» **Work to be completed**: Filter the listing and keep only the lines with the word "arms".

» **Given data**:
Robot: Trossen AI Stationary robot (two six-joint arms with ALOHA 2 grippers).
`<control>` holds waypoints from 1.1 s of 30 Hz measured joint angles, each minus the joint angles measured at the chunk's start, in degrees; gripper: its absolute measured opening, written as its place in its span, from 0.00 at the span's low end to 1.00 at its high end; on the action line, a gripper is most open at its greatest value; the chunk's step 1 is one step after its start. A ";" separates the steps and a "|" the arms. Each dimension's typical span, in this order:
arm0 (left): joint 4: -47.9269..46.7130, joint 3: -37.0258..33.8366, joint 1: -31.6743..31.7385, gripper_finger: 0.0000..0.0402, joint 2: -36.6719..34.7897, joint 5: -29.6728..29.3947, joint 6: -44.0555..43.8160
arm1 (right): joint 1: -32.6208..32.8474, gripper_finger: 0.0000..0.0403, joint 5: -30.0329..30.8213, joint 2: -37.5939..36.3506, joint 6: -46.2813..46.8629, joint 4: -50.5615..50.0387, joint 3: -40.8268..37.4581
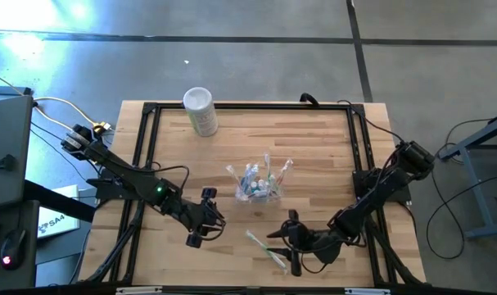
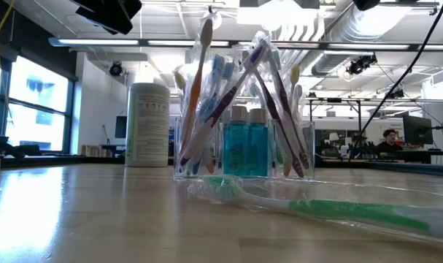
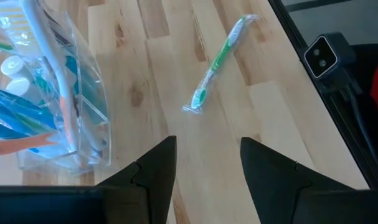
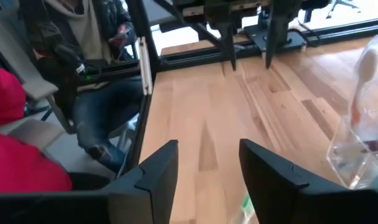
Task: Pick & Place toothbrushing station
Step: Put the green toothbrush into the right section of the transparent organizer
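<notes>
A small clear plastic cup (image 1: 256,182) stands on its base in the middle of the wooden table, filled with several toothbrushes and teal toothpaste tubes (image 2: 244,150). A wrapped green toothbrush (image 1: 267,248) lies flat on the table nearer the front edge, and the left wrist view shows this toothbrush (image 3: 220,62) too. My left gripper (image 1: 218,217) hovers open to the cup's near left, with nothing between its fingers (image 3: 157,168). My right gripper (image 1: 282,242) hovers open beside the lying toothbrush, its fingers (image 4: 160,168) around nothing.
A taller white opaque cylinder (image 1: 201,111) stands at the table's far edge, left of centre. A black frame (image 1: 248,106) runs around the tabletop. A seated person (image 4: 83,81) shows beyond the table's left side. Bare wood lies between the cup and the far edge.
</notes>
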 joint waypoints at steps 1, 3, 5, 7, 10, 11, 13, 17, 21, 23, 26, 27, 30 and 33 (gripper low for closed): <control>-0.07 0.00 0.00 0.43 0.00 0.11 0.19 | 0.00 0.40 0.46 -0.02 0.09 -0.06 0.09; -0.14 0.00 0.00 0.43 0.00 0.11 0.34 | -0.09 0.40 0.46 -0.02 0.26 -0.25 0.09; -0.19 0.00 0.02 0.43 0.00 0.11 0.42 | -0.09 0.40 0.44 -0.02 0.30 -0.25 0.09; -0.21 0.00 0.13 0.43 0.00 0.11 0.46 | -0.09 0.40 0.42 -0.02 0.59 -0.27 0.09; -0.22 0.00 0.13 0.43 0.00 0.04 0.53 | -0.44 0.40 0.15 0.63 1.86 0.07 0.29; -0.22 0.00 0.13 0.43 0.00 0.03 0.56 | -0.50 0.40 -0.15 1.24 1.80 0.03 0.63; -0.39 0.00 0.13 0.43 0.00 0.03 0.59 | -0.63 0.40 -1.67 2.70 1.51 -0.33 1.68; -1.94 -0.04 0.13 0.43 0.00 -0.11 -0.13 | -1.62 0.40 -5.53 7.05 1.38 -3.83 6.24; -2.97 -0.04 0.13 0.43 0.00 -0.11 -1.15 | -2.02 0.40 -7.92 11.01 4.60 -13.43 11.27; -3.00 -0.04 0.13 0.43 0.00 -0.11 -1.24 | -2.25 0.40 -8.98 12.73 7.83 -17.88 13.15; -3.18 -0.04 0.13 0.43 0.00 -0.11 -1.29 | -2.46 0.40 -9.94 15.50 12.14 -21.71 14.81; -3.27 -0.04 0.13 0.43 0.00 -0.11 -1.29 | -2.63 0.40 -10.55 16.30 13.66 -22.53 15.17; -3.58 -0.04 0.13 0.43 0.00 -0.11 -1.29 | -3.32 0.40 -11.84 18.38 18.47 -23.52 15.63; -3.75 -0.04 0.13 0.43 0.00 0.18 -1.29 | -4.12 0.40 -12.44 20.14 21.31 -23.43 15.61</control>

» **Your response**:
Robot: Trossen AI Stationary robot (two six-joint arms with ALOHA 2 grippers).
`<control>` holds waypoints from 1.1 s of 30 Hz measured joint angles, each minus the joint angles measured at the chunk's start, in degrees; gripper: its absolute measured opening, written as its place in its span, from 0.00 at the span's low end to 1.00 at its high end; on the action line, a gripper is most open at its greatest value; the chunk's step 1 is one step after its start. A ";" separates the steps and a "|" the arms. Each dimension's typical span, in this order:

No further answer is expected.